We can see the above diagrams that the data is normally distributed. to further explore the data, i’d be using boxplot to understand the distribution of the data in both sexes.

boxplot_colors <- c("pink", "blue")
boxplot(height~sex, data = heights,
        main="fig : 2.1 Boxplot height by sex in inches",
        xlab= "Sex", ylab="heights in inches",
        col=boxplot_colors)

from the above plot, we can see the interquatile range between the heights of male is larger than that of the female, and also the appearance of females whose height is above the average height of the male.

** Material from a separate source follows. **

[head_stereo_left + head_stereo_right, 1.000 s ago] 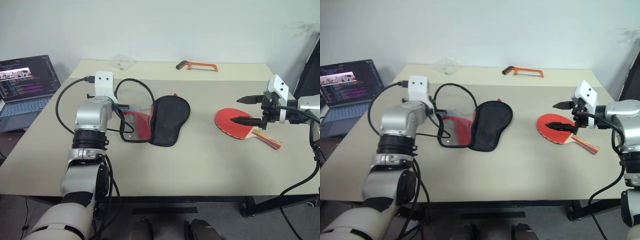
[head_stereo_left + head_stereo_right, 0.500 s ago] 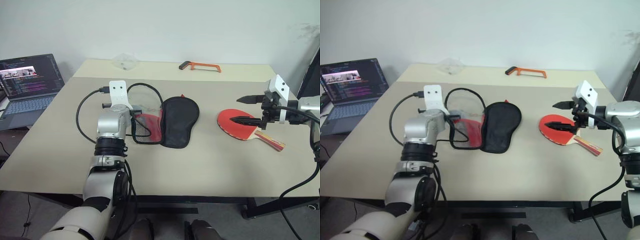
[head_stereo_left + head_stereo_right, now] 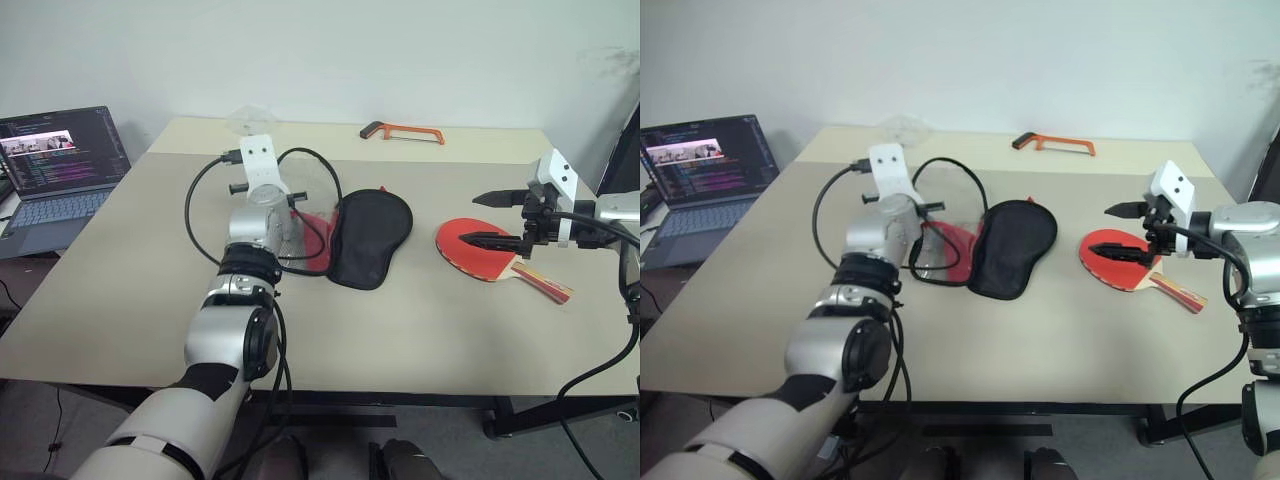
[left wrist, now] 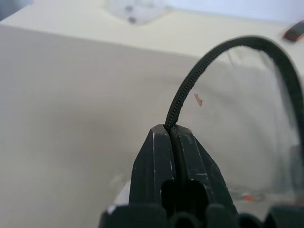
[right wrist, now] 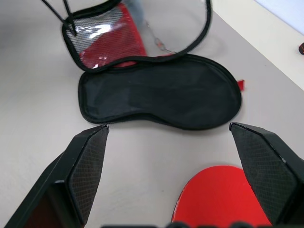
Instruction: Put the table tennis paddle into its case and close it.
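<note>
Beige counter: case lies open mid-counter, L tool clenched on its zip rim. Paddle flat at right, under R tool, jaws spread, empty.

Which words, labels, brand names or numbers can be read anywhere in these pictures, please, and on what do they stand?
Laptop screen: lines of small text, too small to read.
Case: no readable logo or lettering on the sides that show.
Table tennis paddle: no print on its red face.
Orange hacksaw: no marking to be made out.
Nothing can be quoted.
</note>
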`<move>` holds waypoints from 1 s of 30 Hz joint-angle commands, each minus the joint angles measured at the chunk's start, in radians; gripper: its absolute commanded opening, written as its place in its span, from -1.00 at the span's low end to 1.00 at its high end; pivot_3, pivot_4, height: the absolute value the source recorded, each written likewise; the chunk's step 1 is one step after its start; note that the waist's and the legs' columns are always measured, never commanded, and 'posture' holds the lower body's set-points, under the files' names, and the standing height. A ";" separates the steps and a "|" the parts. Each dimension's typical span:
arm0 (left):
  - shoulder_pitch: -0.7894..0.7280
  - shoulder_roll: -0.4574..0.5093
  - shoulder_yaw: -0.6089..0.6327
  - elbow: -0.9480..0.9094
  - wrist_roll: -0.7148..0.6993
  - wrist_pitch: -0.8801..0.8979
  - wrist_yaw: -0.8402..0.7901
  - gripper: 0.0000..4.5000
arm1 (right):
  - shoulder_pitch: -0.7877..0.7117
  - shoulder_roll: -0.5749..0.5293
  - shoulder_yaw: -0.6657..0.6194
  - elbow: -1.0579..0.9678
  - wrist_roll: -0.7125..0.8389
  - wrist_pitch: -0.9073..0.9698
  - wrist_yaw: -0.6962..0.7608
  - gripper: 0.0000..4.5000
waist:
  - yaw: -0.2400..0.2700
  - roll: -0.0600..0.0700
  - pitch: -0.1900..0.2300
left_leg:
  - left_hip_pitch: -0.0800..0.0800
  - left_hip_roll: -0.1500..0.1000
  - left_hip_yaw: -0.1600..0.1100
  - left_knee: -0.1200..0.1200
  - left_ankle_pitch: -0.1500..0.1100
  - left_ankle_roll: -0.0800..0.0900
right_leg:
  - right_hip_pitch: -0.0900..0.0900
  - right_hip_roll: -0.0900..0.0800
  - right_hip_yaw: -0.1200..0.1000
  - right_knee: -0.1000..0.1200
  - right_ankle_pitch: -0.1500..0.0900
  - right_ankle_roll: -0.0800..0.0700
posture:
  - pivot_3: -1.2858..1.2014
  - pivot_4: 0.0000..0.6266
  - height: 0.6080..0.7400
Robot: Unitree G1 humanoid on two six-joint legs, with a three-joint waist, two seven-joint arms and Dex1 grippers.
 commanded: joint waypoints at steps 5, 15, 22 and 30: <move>-0.123 -0.017 0.029 0.180 -0.026 -0.182 0.038 -0.98 | -0.032 -0.010 -0.019 -0.021 0.009 0.001 0.006 1.00 | 0.000 0.000 0.000 | 0.000 0.000 0.000 0.000 0.000 0.000 | 0.000 0.000 -0.001 0.000 0.000 0.000 | 0.03 -0.52 1.00; -0.140 -0.077 0.091 0.283 -0.078 -0.328 0.181 -0.98 | -0.010 -0.024 -0.032 -0.062 0.017 0.026 0.002 1.00 | 0.001 0.000 0.000 | -0.001 0.000 -0.002 0.000 0.000 0.000 | 0.000 0.000 -0.002 0.000 0.000 0.000 | 0.03 -0.52 1.00; -0.152 -0.073 0.131 0.298 -0.107 -0.422 0.273 -0.98 | -0.006 -0.028 -0.037 -0.078 0.018 0.038 -0.001 1.00 | 0.001 0.000 0.000 | -0.001 0.000 -0.002 0.000 0.000 0.000 | 0.000 0.000 -0.002 0.000 0.000 0.000 | 0.03 -0.52 1.00; -0.143 -0.069 0.169 0.297 -0.142 -0.466 0.337 -0.98 | -0.013 -0.027 -0.032 -0.076 0.015 0.039 0.003 1.00 | 0.001 0.000 0.000 | -0.001 0.000 -0.002 0.000 0.000 -0.001 | 0.000 0.000 -0.002 0.000 0.000 0.000 | 0.03 -0.52 1.00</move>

lastly i want to make a predictive model that shows the relationship between height and sex

model <- lm(height~sex, data= heights)
summary(model)
## 
## Call:
## lm(formula = height ~ sex, data = heights)
## 
## Residuals:
##      Min       1Q   Median       3Q      Max 
## -19.3148  -2.3148  -0.3148   2.6852  14.0606 
## 
## Coefficients:
##             Estimate Std. Error t value Pr(>|t|)    
## (Intercept)  64.9394     0.2363  274.82   <2e-16 ***
## sexMale       4.3753     0.2687   16.28   <2e-16 ***
## ---
## Signif. codes:  0 '***' 0.001 '**' 0.01 '*' 0.05 '.' 0.1 ' ' 1
## 
## Residual standard error: 3.645 on 1048 degrees of freedom
## Multiple R-squared:  0.2019, Adjusted R-squared:  0.2012 
## F-statistic: 265.1 on 1 and 1048 DF,  p-value: < 2.2e-16

From the standard error of 3.645 i conclude that the precision in estimating the population mean is less thus sex is not a perfect prediction of height with respect to the sample size.

thank you